Purpose: HRQoL allows us to focus on how the individual perceives his or her own impairments of health. HRQoL in rural areas is rarely examined, yet its measurements can help identify significant health disparity issues and community burdens that will further highlight the needs in communities. We hypothesized that demographic factors and mental illness would have a significant impact on HRQoL in rural Texas communities.

Methods: A cross-sectional survey in the form of a questionnaire was completed by 191 patients in 2 different rural Texas communities. Survey questions were taken from the CDC Health Related Quality of Life-14 “Healthy Days Measure” system and from the Behavioral Risk Factor Surveillance System questionnaire. Relationship of socioeconomic factors and health status with HRQoL were assessed using univariate and multiple variable analysis. Wilcoxon signed rank test was used to examine the mean number of unhealthy days in Texas versus the two rural communities in the study.

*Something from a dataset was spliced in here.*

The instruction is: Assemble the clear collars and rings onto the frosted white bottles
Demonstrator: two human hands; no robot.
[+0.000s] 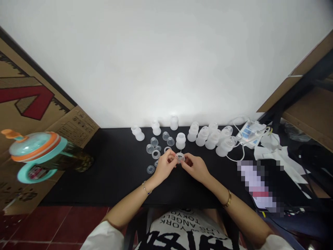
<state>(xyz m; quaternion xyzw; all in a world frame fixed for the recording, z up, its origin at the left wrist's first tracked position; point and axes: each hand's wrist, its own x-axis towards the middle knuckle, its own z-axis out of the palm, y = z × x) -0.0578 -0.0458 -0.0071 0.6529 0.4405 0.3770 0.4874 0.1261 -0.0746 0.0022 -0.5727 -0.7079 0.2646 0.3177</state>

Results: After adjusting for age and gender, we found that on average Hispanics reported a significantly less number of physical or mental unhealthy days in comparison to Whites (p-value = 0.0167). We also found that people with high income reported significantly less number of physical and mental unhealthy days on average (p-value for < $30,000 to 30,000-40,000 is <0.0001 and for <$30,000 to $50,000 or more is 0.0025). However, age, gender, education, and smoking status are not significantly associated with number of unhealthy days. We found that persons suffering from mental illness (dementia or depression) reported significantly higher number of physical or mental unhealthy days on average. Though our study area has higher mean unhealthy days, it is not significantly different from the Texas mean (Wilcoxon signed ranked test, p-value =0.4547).

Conclusions: The results suggest that HRQoL can be influenced by many factors, including income level, race, and location. Our results identified that mental health factors are an important component affecting HRQoL and should be studied further in rural Texas communities. Focus on mental health programs and economic development could be beneficial for these communities.